Report every line in the listing that contains the string "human".

Records for processing |
-----

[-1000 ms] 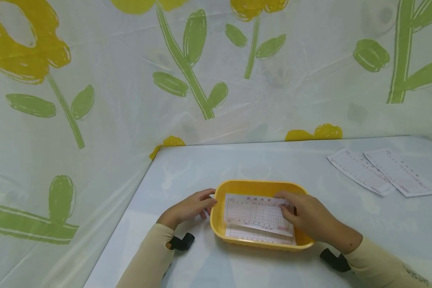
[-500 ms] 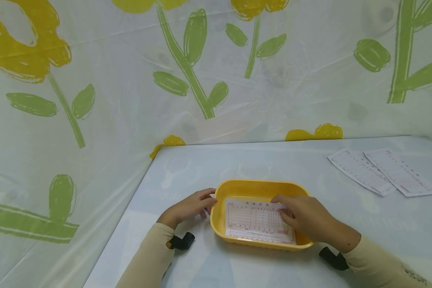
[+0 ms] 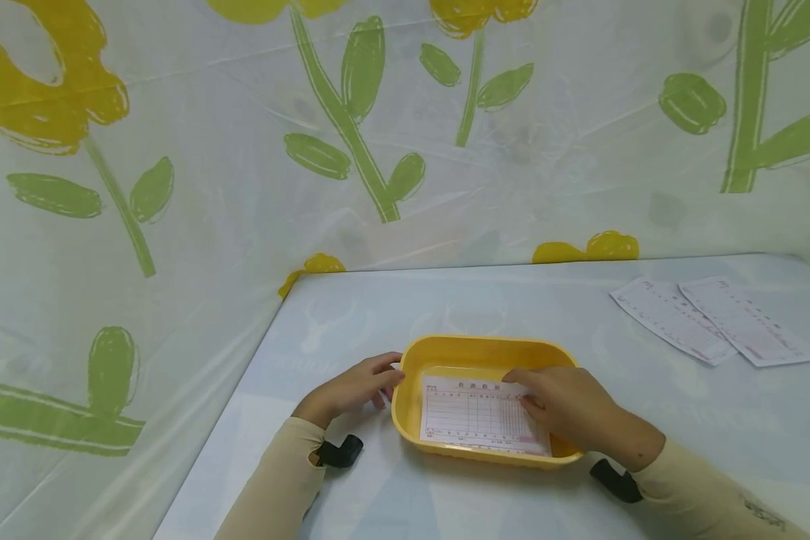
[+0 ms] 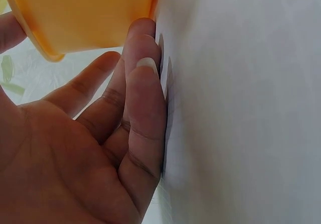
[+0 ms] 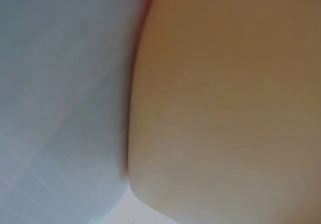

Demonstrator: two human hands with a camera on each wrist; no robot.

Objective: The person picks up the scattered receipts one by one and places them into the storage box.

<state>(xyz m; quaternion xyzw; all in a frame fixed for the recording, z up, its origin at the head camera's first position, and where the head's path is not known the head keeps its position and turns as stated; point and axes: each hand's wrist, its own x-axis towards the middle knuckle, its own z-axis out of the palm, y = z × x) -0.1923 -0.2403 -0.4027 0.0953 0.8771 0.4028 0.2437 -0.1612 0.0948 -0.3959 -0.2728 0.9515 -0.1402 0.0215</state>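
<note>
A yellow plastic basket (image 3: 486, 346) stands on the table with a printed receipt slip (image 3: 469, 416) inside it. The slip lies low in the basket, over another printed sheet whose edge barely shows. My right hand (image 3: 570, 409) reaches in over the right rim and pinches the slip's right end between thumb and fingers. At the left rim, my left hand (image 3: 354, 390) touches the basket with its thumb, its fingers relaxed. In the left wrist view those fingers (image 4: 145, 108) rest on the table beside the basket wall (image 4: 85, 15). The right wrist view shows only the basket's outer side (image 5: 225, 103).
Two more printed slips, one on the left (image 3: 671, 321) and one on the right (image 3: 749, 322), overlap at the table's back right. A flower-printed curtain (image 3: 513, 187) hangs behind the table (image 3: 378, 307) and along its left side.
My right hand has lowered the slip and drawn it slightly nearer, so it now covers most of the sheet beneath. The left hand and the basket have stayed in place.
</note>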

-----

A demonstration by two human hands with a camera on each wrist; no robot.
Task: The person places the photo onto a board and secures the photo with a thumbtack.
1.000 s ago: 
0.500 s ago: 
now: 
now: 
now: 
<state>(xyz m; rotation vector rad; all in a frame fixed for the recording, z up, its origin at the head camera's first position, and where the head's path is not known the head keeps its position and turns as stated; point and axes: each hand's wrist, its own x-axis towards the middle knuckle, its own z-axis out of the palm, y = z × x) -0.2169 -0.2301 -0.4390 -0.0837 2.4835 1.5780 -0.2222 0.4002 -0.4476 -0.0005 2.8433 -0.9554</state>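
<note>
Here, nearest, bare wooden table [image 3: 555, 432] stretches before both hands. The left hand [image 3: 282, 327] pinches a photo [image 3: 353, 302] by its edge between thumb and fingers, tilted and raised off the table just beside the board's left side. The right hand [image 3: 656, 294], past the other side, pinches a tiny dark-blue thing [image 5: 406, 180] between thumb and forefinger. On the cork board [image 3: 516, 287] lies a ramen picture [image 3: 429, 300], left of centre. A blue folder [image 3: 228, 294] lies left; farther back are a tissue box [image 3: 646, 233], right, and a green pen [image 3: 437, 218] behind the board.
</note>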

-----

Answer area |
Demonstrator: two human hands with a camera on each wrist; no robot.
A demonstration by two human hands with a camera on each wrist; no robot.

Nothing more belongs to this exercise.